## ACTIVITY
Some of the lines below need repeating. Reproduce exactly those between the lines holding "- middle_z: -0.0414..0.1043" and "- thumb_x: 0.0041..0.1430", inclusive.

---

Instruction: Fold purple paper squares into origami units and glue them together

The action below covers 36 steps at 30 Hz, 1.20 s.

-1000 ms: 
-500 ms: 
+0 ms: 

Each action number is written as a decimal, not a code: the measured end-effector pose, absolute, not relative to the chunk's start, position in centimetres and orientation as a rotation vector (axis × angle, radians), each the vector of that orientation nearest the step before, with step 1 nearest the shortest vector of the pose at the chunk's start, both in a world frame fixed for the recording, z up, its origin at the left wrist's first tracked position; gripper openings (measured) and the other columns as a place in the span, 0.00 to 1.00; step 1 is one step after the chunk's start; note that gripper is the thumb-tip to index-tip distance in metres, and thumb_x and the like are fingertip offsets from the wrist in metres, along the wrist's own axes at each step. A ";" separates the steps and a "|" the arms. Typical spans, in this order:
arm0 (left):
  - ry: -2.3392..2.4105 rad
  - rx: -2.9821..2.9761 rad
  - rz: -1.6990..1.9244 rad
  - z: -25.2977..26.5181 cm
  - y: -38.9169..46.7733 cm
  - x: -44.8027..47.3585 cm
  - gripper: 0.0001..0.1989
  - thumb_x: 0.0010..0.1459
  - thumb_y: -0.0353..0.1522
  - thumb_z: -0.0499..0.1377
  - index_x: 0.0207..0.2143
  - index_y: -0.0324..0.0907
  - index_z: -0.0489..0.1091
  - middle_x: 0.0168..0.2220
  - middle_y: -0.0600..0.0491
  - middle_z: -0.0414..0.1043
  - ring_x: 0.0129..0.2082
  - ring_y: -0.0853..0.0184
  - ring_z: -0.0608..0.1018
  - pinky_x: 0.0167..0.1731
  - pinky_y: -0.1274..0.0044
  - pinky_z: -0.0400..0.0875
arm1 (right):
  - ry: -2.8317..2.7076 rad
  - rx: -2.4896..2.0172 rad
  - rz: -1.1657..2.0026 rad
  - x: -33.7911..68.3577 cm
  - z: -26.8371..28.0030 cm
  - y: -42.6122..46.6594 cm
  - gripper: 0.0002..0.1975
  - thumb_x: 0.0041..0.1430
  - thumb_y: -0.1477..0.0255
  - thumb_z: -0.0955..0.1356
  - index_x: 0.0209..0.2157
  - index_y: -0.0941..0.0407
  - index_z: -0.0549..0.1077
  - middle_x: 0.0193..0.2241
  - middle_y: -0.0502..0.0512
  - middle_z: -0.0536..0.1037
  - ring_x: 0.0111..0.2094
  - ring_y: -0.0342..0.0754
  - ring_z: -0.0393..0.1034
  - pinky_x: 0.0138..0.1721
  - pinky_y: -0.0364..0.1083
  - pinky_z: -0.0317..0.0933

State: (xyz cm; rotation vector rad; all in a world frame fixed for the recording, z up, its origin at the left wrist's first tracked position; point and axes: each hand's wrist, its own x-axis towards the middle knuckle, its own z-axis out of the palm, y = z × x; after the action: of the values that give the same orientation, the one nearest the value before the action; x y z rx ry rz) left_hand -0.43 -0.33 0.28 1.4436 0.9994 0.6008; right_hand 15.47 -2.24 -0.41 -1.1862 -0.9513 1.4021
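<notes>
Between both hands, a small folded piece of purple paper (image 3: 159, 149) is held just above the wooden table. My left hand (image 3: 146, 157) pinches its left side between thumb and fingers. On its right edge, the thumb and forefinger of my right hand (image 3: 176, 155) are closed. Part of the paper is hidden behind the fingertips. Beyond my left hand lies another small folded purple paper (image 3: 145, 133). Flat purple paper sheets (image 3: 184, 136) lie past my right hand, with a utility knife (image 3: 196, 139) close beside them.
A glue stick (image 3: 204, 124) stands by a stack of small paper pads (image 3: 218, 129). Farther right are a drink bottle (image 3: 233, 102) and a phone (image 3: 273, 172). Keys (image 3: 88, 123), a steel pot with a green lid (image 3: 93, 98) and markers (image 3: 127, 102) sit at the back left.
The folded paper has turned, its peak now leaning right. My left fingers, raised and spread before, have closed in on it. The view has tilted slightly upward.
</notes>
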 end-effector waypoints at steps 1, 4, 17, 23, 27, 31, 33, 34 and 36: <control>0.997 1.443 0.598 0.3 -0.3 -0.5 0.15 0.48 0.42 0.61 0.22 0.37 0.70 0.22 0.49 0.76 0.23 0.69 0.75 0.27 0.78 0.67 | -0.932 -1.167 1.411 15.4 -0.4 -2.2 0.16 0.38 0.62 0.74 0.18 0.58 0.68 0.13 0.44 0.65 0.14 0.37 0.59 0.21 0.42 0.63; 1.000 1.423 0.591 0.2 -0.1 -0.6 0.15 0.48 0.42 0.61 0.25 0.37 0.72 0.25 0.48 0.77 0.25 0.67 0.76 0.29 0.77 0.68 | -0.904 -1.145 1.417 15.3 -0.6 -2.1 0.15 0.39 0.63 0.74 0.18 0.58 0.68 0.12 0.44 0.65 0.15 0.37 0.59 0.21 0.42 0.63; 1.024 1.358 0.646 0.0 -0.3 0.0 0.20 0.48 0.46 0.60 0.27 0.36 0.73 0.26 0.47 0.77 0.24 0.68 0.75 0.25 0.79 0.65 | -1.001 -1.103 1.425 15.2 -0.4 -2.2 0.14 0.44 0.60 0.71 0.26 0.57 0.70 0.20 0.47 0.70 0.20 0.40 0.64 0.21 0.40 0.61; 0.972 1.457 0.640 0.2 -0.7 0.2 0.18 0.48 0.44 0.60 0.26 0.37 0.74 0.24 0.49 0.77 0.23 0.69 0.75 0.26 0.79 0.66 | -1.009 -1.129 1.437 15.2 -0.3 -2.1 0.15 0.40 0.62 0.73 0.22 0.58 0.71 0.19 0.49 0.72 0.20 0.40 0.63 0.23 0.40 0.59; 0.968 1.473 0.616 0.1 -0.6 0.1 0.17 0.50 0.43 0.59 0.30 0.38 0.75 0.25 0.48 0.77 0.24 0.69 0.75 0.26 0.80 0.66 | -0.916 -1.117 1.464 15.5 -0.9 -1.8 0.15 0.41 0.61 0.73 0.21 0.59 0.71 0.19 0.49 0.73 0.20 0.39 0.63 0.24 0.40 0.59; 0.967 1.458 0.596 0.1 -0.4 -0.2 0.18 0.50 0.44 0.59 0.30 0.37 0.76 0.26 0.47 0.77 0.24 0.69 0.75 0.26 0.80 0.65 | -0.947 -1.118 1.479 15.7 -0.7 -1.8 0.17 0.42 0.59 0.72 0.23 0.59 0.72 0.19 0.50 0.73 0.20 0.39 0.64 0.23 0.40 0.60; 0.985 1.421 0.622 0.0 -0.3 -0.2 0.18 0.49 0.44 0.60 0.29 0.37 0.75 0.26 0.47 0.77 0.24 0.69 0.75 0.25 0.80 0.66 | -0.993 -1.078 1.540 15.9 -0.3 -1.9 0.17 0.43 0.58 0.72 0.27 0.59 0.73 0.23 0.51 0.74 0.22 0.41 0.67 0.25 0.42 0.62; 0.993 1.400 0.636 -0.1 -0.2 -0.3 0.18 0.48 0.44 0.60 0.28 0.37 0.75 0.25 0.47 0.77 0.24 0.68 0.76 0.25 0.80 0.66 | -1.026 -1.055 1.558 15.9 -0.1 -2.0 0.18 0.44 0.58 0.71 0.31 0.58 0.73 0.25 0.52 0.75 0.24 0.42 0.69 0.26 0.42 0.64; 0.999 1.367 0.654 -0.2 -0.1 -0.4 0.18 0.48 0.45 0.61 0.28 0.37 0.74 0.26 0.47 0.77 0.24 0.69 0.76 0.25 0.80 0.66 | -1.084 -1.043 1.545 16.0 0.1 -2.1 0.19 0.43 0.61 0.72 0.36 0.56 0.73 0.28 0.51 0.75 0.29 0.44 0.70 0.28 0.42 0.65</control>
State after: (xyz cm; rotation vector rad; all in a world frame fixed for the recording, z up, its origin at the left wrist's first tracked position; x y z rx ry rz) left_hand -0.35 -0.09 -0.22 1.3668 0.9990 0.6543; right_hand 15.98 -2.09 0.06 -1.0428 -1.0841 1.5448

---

## OUTPUT FOR THIS TASK
  - middle_z: -0.0414..0.1043
  - ring_x: 0.0129..0.2082
  - ring_y: -0.0853..0.0184
  - ring_z: -0.0608..0.1018
  - pinky_x: 0.0167..0.1731
  - pinky_y: -0.1274..0.0044
  - pinky_z: -0.0400..0.0875
arm1 (right):
  - ry: -2.8317..2.7076 rad
  - rx: -2.4896..2.0172 rad
  - rz: -1.1657..2.0026 rad
  - x: -33.7911..68.3577 cm
  - z: -26.8371..28.0030 cm
  - y: -42.6122..46.6594 cm
  - gripper: 0.0002..0.1975
  - thumb_x: 0.0041..0.1430

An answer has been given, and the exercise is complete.